校閲という見えない仕事

 以前、当欄で校閲の話を書いたことがある。ふだん他の人が書いた原稿をチェックすることはあっても、他社の校閲に、自分の文章を校閲してもらうことはあまりない。他社から出す本や雑誌に原稿を書くことはあるのだが、最近の編集者はほとんどアカを入れてくれないのだ。文章をチェックしないことはないだろうから、細かなことはパスして、著者の文章を大事にしているのだろう(よくいえば)。※アカとは赤色のペンで書き込むことから、修正や提案のことをそう呼ぶ。編集者と校閲者の共同作業である。

 最近、朝日新聞社が出している『世界の車窓から DVDブック』というシリーズに、シベリア鉄道の記事を書いた。そしたら、どっとアカの入った原稿が返ってきた。他社のために書いた原稿に、これだけアカの入ったものを見たのは何年ぶりのことだろうか。感動した。こんなに丁寧に読んでもらえるなんて、書いた本人としてはうれしい限りである。

 例えばこんな例がある。私は次のように書いた。
──シベリア鉄道はなるべく凍土帯にかからないように、南側の凍土限界ラインに沿って建設されている。
 これに、こう修正したらどうですかとアカが入った。
──シベリア鉄道はなるべく凍土帯にかからないように、凍土帯の南限に沿って建設されている。
 すっきりした文章になった。もちろんOKである。

 こういうアカもある。私はこう書いた。
──ウラン・ウデを出発して4時間、右側の車窓にバイカル湖の姿が見えてきた。
 すると、その脇に次のように書かれていた。
──ウラン・ウデ〜スリュジャンカ間が4時間半なので、湖岸沿いを1時間以上走るのなら、もっと前に見えるのでは?

 スリュジャンカはバイカル湖の南岸にある町である。湖岸沿いを1時間以上走るのなら、計算上ウラン・ウデを出発して少なくとも3時間半後にはバイカル湖が見えるはずではないかといっているのだ。

 私は旅行中につけたノートを見て書いているので、ウラン・ウデを出発して4時間後にバイカル湖が見えたのは事実である。だが、校閲は、行ったこともないところに、想像力を働かせ、地図を見、文章を読んで計算し、それはおかしいのではないかと疑問を投げかけているのだ。

 これはけっこう大変な作業なのである。私が読者なら、ウラン・ウデを出発して4時間でバイカル湖が見えてきたと書かれていれば、ふーん、そうかとそのまま読み流すだけだ。いちいち疑問など湧かない。これは変だぞ、計算が合わないぞと疑問を抱くことが校閲の優れたところであり、丁寧に読んでくれている証しなのである。

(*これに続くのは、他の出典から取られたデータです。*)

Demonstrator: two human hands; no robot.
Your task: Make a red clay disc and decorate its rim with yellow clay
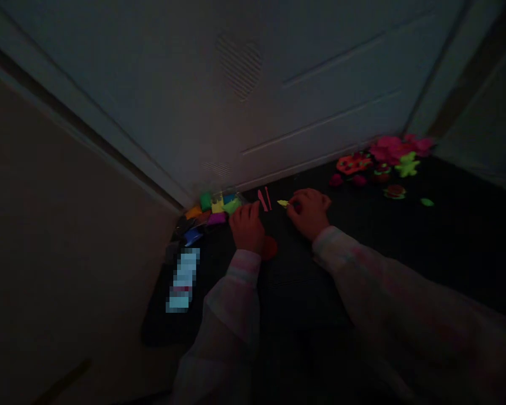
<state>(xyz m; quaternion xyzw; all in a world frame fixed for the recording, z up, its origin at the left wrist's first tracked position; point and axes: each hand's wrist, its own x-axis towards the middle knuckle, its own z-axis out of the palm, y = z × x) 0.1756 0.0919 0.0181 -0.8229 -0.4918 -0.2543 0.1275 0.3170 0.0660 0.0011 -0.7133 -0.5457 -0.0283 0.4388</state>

 担当編集者も細かなところまで調べてくれた。私はイルクーツクを「シベリアのパリ」と呼んだのはイギリス人ジャーナリストだと書いた。校閲が、チェーホフだという説もあるとアカを入れてきて、それであたらためて調べたら、プーシキン説もあって、どれが本当なのかわからなくなってきた。

 すると編集者がさらにそれを調べ、アントン・チェコフというロシア人なのではないかという説まで引っ張り出してきた。こっちのほうがイギリス人ジャーナリストより前に「シベリアのパリ」と呼んでいるらしいことがわかったのだ。だが、果たしてこの人物が「シベリアのパリ」と呼んだ初めての人物かどうかまでは判明しなかった。

 私がたった一言、イギリス人ジャーナリストがイルクーツクを「シベリアのパリ」と呼んだ、と書いただけで、こういう方々が多くの調べ物をしなくてはならないのだ。それは決して読者にはわからない裏方の仕事である。

 もちろん読者と校閲では立場も読み方も異なるので、読者より校閲がえらいわけではない。しかし、読者が読み飛ばしてしまうようなところでも、文章を丹念に読み込んで、齟齬を来していないか、データに誤りはないか、すっきりした文章にできないかなどなど、細かくチェックしているのである。

 うちもけっこう多くのアカを入れる。時に苛酷なほどのアカを入れることもある。アカが多すぎて不満に思う著者もいるだろうとは思うが、それをさぼったら編集者の資格はないと思うし、読者にも申し訳ないので、できるかぎりのことはやる。書き手によっては自分の原稿に入れられた多くのアカを見て、「こんなに丁寧に見てくださってありがとうございます」と礼を述べる方もいる。そんなときは苦労が報われた気がしてうれしい。

 私は書き手として、校閲が優秀であればあるほど、その出版社に対して信頼感が湧くし、その仕事ぶりに感謝する。私の書いた文章にまったくアカが入らないのであれば、それは単に編集者が右から左へ原稿を受け渡ししただけで、自費出版と同じレベルであると思う。